Team Finds Markers of Inflammatory Breast Cancer in Blood

Team Finds Markers of Inflammatory Breast Cancer in Blood

Futurity
FuturityMay 22, 2026

Why It Matters

A simple blood test could replace invasive tumor biopsies, accelerating IBC detection and enabling real‑time treatment decisions for a cancer subtype with the highest mortality rate.

Key Takeaways

  • TGIRT sequencing captures complex RNAs missed by standard methods
  • Blood samples show elevated noncoding RNAs and white blood cells in IBC
  • Identified biomarkers enable liquid biopsy for early IBC detection
  • Findings could accelerate targeted therapy development for aggressive breast cancer
  • Study funded by NIH, Welch Foundation, BCRF, and Texas programs

Pulse Analysis

Inflammatory breast cancer (IBC) remains the most lethal breast cancer variant, largely because its aggressive nature hampers early detection and limits tissue access for molecular profiling. Traditional genomic approaches have struggled to separate IBC from non‑inflammatory forms, as their mutational landscapes overlap. The University of Texas team addressed this gap by deploying Thermostable Group II Intron Reverse Transcriptase (TGIRT) sequencing, a technique that tolerates extreme conditions and captures a broader spectrum of RNA species, including fragmented and non‑coding transcripts that standard enzymes overlook.

The TGIRT‑driven analysis revealed a distinct RNA signature in the blood of IBC patients: heightened levels of non‑coding RNAs, intron‑derived fragments, and a surge in white‑blood‑cell transcripts, indicating immune activation and splicing dysregulation. These biomarkers were absent or markedly lower in healthy donors and patients with other breast cancer subtypes. By translating these molecular clues into a liquid‑biopsy assay, clinicians could monitor disease progression and therapeutic response without the need for invasive tumor sampling, a critical advantage given the rapid spread and poor accessibility of IBC tumors.

Beyond diagnostics, the identified RNA markers open new avenues for targeted therapy development.

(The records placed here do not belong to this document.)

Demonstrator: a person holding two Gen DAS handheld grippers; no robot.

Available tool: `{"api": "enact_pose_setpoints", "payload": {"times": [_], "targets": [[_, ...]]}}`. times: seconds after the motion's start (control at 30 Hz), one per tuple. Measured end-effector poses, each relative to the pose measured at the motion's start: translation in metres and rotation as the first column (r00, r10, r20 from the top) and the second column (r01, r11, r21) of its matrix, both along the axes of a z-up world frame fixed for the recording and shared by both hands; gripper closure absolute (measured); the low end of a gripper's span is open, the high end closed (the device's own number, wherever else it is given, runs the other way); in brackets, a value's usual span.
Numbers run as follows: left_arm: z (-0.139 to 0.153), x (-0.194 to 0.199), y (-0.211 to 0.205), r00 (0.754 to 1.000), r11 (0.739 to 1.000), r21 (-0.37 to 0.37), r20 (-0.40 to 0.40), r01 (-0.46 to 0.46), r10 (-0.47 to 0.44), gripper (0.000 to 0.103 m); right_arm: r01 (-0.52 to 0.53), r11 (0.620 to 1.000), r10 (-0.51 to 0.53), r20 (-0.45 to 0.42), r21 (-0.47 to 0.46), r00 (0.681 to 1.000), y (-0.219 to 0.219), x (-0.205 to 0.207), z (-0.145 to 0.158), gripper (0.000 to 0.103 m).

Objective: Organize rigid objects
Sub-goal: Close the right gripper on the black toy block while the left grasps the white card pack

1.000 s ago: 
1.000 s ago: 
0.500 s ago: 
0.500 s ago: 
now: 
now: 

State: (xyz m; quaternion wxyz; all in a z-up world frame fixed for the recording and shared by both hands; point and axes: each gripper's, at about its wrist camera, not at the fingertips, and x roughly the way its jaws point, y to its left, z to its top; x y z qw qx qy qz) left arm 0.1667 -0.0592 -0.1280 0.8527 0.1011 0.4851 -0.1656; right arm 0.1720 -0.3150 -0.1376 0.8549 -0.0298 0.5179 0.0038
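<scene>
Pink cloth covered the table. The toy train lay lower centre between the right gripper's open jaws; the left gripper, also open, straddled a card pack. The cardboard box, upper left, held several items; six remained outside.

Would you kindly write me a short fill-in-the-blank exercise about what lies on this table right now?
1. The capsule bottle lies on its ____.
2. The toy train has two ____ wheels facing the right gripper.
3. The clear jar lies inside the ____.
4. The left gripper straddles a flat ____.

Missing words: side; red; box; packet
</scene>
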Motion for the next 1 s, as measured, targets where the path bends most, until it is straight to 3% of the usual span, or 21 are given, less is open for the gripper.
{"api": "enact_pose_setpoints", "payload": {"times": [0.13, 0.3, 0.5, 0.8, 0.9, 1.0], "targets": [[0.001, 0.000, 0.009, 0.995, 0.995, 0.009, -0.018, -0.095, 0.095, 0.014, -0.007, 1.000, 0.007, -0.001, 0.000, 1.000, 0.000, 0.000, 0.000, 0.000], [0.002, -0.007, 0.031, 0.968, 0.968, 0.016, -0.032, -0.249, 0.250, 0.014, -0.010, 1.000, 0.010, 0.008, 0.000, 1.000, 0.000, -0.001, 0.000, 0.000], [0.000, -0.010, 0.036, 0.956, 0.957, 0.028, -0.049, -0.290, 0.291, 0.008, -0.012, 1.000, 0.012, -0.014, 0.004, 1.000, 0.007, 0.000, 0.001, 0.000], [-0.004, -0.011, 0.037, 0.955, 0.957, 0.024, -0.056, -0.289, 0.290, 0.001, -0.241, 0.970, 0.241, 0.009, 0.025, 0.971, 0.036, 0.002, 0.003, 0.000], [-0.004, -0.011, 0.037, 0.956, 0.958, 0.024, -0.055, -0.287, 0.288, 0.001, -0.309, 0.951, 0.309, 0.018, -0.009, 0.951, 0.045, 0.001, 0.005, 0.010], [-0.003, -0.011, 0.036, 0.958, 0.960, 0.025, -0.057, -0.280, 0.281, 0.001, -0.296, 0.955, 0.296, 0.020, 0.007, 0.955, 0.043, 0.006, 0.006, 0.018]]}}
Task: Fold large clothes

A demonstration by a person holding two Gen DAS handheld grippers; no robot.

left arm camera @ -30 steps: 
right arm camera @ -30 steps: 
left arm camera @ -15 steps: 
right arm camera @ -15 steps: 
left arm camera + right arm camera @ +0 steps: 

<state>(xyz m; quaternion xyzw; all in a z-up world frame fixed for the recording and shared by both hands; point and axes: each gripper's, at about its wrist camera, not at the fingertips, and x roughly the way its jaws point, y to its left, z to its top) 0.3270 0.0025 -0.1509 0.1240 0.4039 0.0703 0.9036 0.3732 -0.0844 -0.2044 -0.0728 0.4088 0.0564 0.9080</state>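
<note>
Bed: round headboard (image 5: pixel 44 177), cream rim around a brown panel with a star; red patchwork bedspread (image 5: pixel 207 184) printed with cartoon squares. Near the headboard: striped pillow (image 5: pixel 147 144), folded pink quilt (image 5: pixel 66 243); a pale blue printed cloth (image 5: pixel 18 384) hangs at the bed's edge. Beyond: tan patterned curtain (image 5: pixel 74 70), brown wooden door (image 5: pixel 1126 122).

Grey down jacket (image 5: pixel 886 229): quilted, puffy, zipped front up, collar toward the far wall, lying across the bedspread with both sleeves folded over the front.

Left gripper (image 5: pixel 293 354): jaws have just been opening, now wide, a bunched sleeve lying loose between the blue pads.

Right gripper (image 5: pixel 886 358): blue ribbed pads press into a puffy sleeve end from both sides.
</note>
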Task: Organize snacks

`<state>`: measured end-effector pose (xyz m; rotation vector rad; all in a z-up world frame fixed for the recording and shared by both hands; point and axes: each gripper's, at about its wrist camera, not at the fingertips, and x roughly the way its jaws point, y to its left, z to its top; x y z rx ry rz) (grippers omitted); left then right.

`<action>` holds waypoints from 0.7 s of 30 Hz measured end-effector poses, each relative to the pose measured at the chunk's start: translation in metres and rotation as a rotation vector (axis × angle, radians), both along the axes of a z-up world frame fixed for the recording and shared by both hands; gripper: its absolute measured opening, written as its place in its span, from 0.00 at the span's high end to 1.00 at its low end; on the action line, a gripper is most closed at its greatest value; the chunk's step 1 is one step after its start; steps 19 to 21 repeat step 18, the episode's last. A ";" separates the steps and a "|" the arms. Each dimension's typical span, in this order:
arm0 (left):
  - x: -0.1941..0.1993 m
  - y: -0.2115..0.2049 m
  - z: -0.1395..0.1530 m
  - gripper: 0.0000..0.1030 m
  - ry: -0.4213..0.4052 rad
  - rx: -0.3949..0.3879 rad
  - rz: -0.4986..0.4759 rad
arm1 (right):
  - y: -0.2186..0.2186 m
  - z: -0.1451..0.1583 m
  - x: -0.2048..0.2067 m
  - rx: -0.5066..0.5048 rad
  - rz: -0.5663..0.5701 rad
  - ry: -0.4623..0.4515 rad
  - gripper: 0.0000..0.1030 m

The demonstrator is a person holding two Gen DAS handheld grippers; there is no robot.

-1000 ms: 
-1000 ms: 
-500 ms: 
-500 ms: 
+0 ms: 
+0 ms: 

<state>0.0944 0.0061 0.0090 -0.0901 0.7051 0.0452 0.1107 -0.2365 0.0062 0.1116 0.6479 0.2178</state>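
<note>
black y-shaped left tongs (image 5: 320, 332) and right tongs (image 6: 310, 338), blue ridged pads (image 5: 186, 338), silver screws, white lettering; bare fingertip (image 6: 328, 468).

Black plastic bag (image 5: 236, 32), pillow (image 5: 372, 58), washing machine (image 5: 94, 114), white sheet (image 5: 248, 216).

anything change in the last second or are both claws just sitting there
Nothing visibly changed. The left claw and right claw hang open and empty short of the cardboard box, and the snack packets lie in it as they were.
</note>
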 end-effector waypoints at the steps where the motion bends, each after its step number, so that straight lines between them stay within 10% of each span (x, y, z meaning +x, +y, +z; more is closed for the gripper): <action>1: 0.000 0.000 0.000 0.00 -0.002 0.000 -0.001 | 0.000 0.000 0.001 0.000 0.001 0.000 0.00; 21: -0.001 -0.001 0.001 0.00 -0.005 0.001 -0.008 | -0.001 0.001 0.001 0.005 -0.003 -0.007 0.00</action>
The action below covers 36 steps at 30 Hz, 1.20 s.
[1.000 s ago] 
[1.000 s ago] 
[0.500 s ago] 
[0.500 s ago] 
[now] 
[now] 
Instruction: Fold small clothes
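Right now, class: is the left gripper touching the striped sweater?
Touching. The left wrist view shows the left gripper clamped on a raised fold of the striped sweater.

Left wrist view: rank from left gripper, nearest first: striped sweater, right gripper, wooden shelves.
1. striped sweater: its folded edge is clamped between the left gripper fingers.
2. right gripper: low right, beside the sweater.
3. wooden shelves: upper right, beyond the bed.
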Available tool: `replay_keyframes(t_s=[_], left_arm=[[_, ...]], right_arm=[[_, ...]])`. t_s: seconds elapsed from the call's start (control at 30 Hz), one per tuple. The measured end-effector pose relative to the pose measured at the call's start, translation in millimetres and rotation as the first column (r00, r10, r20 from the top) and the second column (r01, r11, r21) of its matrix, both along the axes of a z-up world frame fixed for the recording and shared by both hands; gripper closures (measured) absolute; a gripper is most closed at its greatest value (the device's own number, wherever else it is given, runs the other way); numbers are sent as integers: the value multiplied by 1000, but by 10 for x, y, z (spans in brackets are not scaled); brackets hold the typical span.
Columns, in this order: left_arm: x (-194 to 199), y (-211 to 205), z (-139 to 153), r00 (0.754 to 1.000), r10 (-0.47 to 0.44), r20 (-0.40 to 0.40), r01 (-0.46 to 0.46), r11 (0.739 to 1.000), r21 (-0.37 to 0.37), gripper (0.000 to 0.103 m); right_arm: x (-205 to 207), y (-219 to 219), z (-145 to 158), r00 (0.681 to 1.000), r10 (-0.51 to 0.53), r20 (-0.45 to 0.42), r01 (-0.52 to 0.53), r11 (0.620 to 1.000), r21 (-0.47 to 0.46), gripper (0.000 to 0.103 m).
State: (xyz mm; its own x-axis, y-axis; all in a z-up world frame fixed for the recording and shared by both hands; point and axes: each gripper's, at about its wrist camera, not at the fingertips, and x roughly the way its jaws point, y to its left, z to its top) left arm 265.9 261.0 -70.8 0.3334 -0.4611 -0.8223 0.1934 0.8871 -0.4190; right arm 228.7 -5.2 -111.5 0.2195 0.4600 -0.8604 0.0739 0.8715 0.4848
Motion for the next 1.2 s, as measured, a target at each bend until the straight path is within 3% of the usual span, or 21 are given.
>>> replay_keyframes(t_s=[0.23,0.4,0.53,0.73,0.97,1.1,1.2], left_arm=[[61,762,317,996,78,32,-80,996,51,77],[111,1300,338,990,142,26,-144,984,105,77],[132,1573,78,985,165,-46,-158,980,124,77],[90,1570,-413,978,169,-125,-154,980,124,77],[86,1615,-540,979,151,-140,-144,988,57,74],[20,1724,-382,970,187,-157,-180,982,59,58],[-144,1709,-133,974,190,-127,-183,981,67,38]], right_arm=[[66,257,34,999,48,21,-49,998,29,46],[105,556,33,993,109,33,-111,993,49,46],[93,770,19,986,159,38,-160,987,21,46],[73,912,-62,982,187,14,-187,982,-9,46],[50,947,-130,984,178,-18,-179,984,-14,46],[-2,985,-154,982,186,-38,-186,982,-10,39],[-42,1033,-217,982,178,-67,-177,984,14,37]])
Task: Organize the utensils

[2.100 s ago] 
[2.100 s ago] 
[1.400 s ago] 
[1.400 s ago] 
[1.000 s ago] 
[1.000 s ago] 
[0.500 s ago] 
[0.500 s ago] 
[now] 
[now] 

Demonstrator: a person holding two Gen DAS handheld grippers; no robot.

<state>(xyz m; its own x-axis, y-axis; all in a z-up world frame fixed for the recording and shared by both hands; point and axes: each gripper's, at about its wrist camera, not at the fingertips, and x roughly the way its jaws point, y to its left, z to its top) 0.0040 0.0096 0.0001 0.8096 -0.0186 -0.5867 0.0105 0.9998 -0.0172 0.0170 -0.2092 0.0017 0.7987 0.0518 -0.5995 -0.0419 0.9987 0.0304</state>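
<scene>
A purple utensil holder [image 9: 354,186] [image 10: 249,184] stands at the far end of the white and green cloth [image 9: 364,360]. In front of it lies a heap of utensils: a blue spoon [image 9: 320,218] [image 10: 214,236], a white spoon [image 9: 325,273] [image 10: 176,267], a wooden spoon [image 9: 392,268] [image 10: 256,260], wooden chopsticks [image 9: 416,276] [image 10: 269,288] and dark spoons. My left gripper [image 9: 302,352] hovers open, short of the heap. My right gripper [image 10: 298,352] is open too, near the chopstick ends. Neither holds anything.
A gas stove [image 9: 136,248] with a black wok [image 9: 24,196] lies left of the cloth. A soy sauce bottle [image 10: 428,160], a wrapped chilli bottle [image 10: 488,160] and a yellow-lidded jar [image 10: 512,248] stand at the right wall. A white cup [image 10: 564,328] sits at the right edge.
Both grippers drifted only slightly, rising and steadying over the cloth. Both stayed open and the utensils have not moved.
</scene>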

Understanding the splicing abnormalities and immune signatures specific to IBC may guide the design of drugs that correct RNA processing or modulate the tumor‑associated immune environment. The study’s multi‑institutional funding—from NIH, the Welch Foundation, the Breast Cancer Research Foundation, and Texas state programs—underscores the strategic priority of translating such breakthroughs into clinical tools. As liquid‑biopsy technologies mature, IBC patients could benefit from earlier intervention, personalized treatment regimens, and improved survival outcomes.